The Three Widows of Buenos Aires aka Best Revenge Story Ever …

Argentina is a land of passion and drama – as I discovered when I tried out a few dance moves with a smouldering Argentinian dance partner. All the songs are about suffering and misery and the dance moves emphasize the melancholy of the music.

And it’s not just the music here that evokes passion and drama; people’s lives are bound up in it too. And one of the best stories I’ve heard here in Buenos Aires, from a tour guide, serves as an excellent example.
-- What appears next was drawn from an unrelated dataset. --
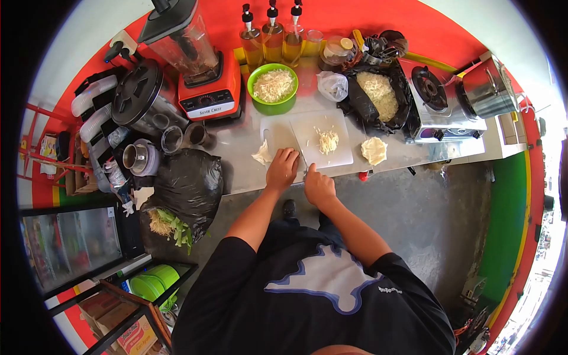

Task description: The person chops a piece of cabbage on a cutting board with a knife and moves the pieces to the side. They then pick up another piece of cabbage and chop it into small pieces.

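Note:
On a white cutting board (309,121) at the counter's front edge, my left hand (283,170) rests with its fingers bent and drawn together; whatever lies beneath them is hidden. Beside it, my right hand (320,187) is closed round the handle of a knife (304,158), whose thin blade points away from me. Right of the blade lies a small heap of pale cut strips (328,142). Pale, thin sheet-like pieces (262,154) sit at the board's left edge. A stack of round, cream-coloured sheets (374,151) lies on the counter to the right.
Behind the board stands a green bowl (272,107) of pale strips. A black bag (378,97) of similar strips is beside the stove (441,112). A red blender (207,94), pump bottles (273,41) and a filled black bag (188,186) line the back and left.

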The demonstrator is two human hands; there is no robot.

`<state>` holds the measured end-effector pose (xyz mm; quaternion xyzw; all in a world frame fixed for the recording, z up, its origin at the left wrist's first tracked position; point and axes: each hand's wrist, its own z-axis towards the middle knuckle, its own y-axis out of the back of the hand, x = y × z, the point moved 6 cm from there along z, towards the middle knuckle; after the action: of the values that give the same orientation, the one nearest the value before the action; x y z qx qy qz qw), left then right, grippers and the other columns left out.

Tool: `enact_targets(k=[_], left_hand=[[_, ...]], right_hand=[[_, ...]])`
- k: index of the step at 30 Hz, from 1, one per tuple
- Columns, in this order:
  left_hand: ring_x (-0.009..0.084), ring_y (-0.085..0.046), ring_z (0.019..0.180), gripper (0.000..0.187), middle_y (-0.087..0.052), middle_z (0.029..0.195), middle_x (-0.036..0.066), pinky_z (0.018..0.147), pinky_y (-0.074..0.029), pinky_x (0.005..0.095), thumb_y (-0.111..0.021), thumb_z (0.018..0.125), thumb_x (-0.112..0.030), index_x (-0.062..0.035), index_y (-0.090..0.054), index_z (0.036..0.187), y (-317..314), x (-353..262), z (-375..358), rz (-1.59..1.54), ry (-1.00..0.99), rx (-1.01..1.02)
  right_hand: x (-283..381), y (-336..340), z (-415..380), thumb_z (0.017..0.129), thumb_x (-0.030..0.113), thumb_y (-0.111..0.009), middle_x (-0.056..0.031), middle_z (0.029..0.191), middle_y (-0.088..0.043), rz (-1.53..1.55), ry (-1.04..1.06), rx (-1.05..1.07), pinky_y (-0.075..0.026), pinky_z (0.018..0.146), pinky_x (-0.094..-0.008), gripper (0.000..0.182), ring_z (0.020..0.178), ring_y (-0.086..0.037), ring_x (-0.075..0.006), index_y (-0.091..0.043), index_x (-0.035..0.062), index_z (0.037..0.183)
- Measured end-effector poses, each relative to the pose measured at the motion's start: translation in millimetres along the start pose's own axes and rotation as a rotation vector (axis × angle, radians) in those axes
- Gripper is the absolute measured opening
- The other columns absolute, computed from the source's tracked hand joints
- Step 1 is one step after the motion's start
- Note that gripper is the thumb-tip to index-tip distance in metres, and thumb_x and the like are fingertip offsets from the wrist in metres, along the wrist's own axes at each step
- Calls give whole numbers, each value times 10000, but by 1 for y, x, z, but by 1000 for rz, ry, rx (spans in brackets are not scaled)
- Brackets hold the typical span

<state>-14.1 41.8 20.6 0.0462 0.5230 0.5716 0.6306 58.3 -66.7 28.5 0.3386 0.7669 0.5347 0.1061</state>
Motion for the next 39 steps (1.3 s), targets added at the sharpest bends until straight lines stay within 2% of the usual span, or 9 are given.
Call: enact_targets(k=[4,9,18,21,26,28,33,36,39], left_hand=[[309,-568,982,155,-607,1043,101,864,-498,412,-644,893,-62,-41,-643,1046,0,1,-1,-2,-5,-4],[308,-560,994,146,-595,1060,97,856,-500,416,-650,890,-70,-45,-643,1034,0,0,0,28,9,41],[336,-555,1002,139,-600,1041,126,866,-490,432,-622,898,-54,-22,-624,1033,-1,2,-1,33,-36,20],[346,-551,1003,123,-602,1032,140,868,-484,433,-618,897,-49,-16,-615,1016,0,3,-2,-44,26,-9],[348,-548,996,113,-596,1028,141,871,-483,432,-606,902,-49,-13,-611,1009,-4,6,-3,-5,30,10],[345,-547,998,129,-589,1018,135,870,-484,432,-600,886,-39,-15,-611,1012,-3,6,-4,-2,26,-18],[337,-546,1008,168,-577,1023,133,868,-491,431,-597,851,-20,-14,-617,1017,-2,6,-4,-3,33,1],[342,-545,1006,184,-573,1021,134,862,-492,435,-597,841,-9,-12,-616,1023,-3,5,-5,-8,39,11],[348,-543,1004,179,-572,1014,136,855,-491,440,-595,839,-3,-13,-612,1017,1,4,-3,-9,39,-9]], right_hand=[[1,1,20,930,140,-530,-272,948,-715,1,20,-24,-581,770,-500,317,896,-726,-406,-461,-45,1178],[1,12,11,932,127,-524,-239,925,-725,-49,57,3,-590,733,-478,436,867,-732,-395,-421,-80,1303],[8,-4,27,920,132,-549,-231,920,-728,-52,51,-67,-594,726,-458,477,860,-739,-380,-411,-87,1321],[6,2,23,923,133,-553,-229,915,-729,-20,48,-20,-595,737,-458,508,851,-738,-386,-393,-92,1349],[10,-5,3,937,139,-539,-243,929,-725,-5,-20,18,-587,788,-478,323,886,-731,-402,-451,-39,1192],[10,-7,6,946,133,-518,-245,931,-724,-1,-15,-43,-584,791,-484,244,897,-729,-401,-452,-13,1130],[6,8,23,949,129,-505,-262,949,-717,19,33,-22,-578,795,-494,254,906,-720,-420,-449,-22,1145],[7,10,15,958,131,-513,-211,942,-738,-69,74,-14,-599,775,-445,251,894,-740,-361,-449,-10,1157],[10,0,2,936,129,-532,-268,961,-714,8,13,36,-579,798,-490,278,909,-719,-422,-441,-29,1146]])
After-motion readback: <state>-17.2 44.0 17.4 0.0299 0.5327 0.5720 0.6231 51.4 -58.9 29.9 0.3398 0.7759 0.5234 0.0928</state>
Unusually for such a male-dominated culture, in the late 19th and early 20th Century, three of the most important families in Buenos Aires were led by widows. These three widows hated each other and were all vying to be the first woman in Argentina to be elevated to the nobility by the Pope – there are no hereditary titles in Argentina – no dukes or earls or marquises. They all donated generously to good causes, founding orphanages and museums, but the Pope never seemed to notice. Eventually one of them, Mercedes Castellanos de Anchorena, decided to give a donation directly to the Vatican. This was a risky strategy as it could have been viewed as a bribe, but she was successful and the Pope name her a Pontificial Marchioness … she had won!

San Martin Palace

To celebrate she built herself a sumptuous palace, which is now the Argentinian Foreign Ministry, and at the other end of the avenue leading to her palace, she arranged to have a church built, the Basilica of the Holy Sacrament. It would be her own personal church where she would eventually be buried – and she would have a beautiful view of it from her palace.

The basilica of the Holy Sacrament

In the meantime, her eldest son fell in love with a girl called Corina Kavanagh, the daughter of an Irish banker, and they planned to get married. Her family were rich, but to Mercedes they were ‘immigrants’ and ‘new money’ and not good enough. Before the wedding could take place, she gave her son an ultimatum: Corina or the family wealth. Rather disappointingly, he chose the family wealth, and jilted his fiance.

Mercedes and her family went to France for an extended trip and while they were away, a block of land beside her church came up for sale. Corina bought it and built the Kavanagh Building, a huge Modernist block which was the tallest building in South America for many years. It completely blocks the view of the Basilica of the Holy Sacrament from Mercedes’s palace – and from pretty much anywhere else.

You can just see the dwarfed Basilica behind the huge Kavanagh building

In fact, the only place to get a good view of the Basilica now is from the small street next to the skyscraper, which is called Corina Kavanagh Street.

The building may look like a raised middle finger to modern eyes, but it isn’t, it’s a style called echelon, designed to get around building regulations and make something as tall as possible. The perfect revenge of a jilted woman.